Jonathan Bernier was the difference. He held the Leafs in the game early while the Flyers dominated possession and tempo, and during a lull in the Flyers attack in the second period, Toronto was able to capitalize and take control. Phil Kessel got the Leafs on the board late in the second, and from that point on the Leafs were able to go into a defensive shell and thwart the Flyers transition game.
It only turned more in Toronto's favor when a defensive breakdown allowed Dave Bolland to walk in and score three minutes into the third period, and for the entire final period, the Leafs really didn't have to do much. Sit on the blue line, let the game come to you, and just stop the Flyers from setting up in the offensive zone. Can't score if ya can't get over the blue line.
Some other notes, both good and bad:
* Vincent Lecavalier looks AMAZING. Just .... yes. He's a Flyer and he's wonderful. .... okay, drooling stops now. Seriously, his presence in the lineup makes the Flyers so much more dangerous. It felt for most of the game tonight that the Flyers had two first lines. Deadly stuff.
* Mark Streit had a phenomenal game as well. Remember, the only real knock against him is that he's not going to be worth his current contract by the time that contract ends. There are several years before it ends. Streit was the best free agent defenseman on the market this summer and he's hopefully going to be a very mobile, solid, strong with the puck defender all season long for the Flyers. Really excited about him after this game.
* The power play has the potential to be great. A second unit with Vinny and Streit -- two guys who were on first units for their old teams and have a ton of PP talent -- is just deadly. There are exciting things to come here.
* .... that said, not sure what was going on with the PP zone entry tonight. Especially late, they were certainly trying to gain the zone with control but it was just an ugly, easy to defend mess. Needs some work. Also, the whole one for seven thing. You know.
* Jakub Voracek started the game on the third line but quickly worked his way up to the first line. I don't know if it's because Lavi liked what he saw or if it's because Laviolette looooooooves the line shufflin', but whatever.
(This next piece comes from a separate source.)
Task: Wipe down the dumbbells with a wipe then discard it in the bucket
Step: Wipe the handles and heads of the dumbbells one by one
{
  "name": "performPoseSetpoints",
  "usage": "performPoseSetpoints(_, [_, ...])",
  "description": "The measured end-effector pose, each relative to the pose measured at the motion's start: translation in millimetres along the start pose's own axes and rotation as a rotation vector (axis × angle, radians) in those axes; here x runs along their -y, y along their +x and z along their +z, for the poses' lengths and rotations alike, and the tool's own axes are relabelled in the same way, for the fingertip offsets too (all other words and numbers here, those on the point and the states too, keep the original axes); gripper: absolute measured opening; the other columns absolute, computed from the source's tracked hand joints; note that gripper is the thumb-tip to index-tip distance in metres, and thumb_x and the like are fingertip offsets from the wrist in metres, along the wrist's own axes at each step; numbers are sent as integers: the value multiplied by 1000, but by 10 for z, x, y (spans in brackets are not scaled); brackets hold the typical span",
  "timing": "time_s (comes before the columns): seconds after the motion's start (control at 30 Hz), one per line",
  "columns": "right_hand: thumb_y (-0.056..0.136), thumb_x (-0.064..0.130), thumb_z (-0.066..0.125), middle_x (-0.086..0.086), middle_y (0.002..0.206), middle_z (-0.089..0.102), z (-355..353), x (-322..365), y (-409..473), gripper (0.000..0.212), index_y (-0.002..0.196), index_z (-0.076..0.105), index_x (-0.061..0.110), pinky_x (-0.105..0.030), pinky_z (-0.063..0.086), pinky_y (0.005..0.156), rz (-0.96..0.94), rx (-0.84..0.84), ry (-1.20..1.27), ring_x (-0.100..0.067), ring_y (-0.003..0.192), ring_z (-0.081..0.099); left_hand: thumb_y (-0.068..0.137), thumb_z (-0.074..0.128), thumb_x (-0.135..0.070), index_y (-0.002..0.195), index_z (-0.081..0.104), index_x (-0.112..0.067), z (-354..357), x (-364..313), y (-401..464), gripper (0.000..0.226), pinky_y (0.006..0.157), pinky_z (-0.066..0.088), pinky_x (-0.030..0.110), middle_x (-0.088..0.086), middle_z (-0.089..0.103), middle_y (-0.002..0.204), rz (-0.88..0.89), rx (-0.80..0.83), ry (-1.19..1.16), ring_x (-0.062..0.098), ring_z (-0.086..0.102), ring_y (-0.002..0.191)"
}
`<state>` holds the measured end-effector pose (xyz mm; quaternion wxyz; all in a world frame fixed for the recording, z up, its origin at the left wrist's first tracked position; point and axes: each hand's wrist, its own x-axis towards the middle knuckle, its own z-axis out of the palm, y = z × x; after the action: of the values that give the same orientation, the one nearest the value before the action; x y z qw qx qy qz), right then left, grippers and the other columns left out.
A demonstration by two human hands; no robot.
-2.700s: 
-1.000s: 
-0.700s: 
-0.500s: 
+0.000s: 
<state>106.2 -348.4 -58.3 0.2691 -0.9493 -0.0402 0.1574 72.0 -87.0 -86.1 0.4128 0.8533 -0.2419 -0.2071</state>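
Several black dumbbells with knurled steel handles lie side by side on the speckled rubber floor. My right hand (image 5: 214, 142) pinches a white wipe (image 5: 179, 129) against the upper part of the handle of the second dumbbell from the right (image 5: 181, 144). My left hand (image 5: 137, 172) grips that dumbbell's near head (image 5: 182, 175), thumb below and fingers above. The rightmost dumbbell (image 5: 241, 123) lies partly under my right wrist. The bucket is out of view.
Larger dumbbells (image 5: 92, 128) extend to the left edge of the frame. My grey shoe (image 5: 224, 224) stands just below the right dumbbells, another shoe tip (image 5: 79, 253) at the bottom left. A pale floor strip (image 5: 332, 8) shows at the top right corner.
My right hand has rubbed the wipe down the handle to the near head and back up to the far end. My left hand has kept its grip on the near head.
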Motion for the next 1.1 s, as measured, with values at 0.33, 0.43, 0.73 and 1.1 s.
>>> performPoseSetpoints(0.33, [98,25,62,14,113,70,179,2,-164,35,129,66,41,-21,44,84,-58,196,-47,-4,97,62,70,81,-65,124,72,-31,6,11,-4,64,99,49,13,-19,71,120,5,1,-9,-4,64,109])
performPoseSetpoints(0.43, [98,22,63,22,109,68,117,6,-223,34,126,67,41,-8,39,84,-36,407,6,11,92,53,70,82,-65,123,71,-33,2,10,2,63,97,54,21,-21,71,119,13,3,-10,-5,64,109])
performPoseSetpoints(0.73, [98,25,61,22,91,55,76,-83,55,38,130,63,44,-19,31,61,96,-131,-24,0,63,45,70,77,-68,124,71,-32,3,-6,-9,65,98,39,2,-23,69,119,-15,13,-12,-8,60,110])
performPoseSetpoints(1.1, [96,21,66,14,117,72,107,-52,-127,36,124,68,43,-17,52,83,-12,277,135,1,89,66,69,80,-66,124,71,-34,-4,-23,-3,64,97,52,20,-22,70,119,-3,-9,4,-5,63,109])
* Maybe it's just me, but it seems like there's a lot of frustration surrounding this team right now. I'm not really sure why that's the case. It's Game 1. But when you see Wayne Simmonds visibly angry on the ice more than once and you see the coach shuffling lines in the first game of the season, it's worrisome.
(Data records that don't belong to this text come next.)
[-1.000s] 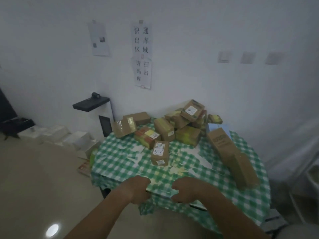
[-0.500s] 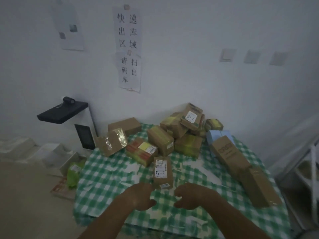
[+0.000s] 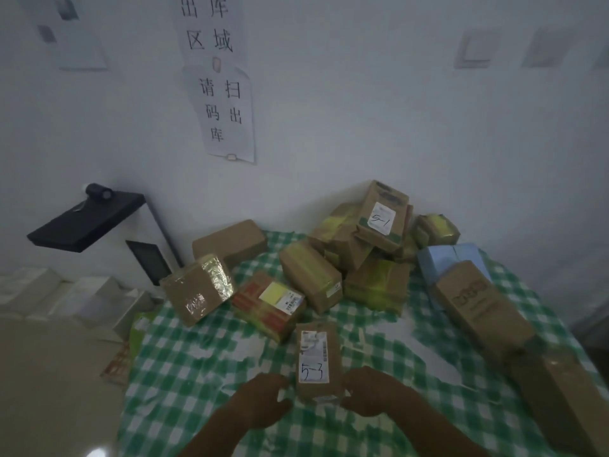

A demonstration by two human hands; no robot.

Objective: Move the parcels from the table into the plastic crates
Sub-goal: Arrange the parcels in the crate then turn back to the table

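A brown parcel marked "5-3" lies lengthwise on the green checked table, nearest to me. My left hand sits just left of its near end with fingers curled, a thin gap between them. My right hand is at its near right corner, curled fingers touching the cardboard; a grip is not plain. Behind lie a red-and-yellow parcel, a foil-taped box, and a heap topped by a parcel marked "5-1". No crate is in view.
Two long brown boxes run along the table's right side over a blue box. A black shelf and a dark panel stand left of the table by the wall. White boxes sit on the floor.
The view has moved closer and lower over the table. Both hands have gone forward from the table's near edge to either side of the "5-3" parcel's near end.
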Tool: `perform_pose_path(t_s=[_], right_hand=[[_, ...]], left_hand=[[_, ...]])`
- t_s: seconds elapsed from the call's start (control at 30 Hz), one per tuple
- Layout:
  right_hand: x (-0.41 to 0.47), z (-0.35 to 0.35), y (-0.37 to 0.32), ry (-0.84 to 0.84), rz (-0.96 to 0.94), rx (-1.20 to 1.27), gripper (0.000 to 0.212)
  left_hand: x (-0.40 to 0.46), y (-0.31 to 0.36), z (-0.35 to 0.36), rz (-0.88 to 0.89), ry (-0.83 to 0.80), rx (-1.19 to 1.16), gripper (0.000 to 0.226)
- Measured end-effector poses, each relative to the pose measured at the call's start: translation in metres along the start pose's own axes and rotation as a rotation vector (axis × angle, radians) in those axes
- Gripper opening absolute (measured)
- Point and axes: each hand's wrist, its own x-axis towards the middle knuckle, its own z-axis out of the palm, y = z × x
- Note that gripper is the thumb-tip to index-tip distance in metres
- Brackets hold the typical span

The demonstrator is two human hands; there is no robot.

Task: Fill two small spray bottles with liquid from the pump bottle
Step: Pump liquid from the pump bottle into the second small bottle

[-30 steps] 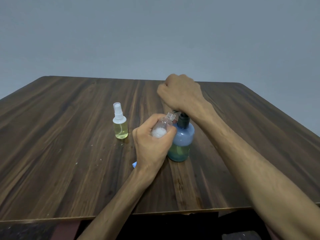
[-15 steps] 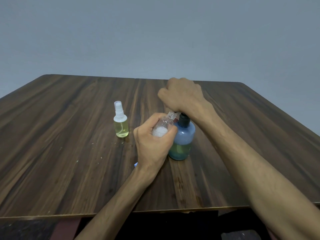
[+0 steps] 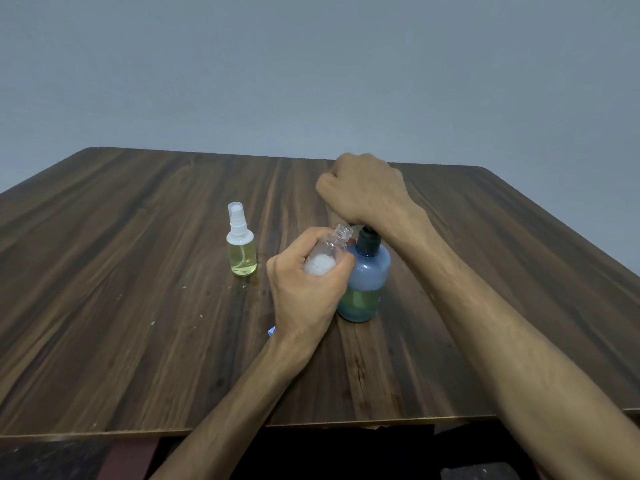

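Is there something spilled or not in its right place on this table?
Small pale specks lie scattered on the wooden table, near the capped spray bottle; whether they are drops or crumbs is unclear. A bit of something blue peeks from under the left hand. Nothing looks tipped.

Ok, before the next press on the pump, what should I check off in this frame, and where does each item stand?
1. Open spray bottle gripped firmly by the left hand: ok.
2. Its neck tilted toward the pump bottle at the collar: ok.
3. Nozzle lined up over the opening: cannot tell, the right hand hides the pump head.
4. Pump bottle upright on the table: ok.
5. Liquid left in the pump bottle: ok, the lower part shows it.
6. Capped spray bottle already holding yellowish liquid and standing apart to the left: ok.
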Motion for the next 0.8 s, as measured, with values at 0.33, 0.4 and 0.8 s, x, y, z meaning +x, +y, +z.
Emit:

* Steve Mason was fine tonight. The Leafs scored three goals and two of them were on rebound chances, not his fault. I'd even go as far as to say Mason played a good game tonight, but it just wasn't as good as Bernier.
* Here's all we got out of Jay Rosehill and Colton Orr tonight. Fun, useful hockey stuff.
Questions with Answers
1. What does the defense look like in the opener?
It wasn't bad. There was that breakdown on the Bolland goal early in the third, but overall, the top four looked really solid and I'm cautiously optimistic.
2. How does Steve Mason look?
Mentioned this above, but fine.
3. Claude Giroux scores eight goals, yes?
Comment of the Night
Hey, you get 7 power plays, you need to win. Simple as that.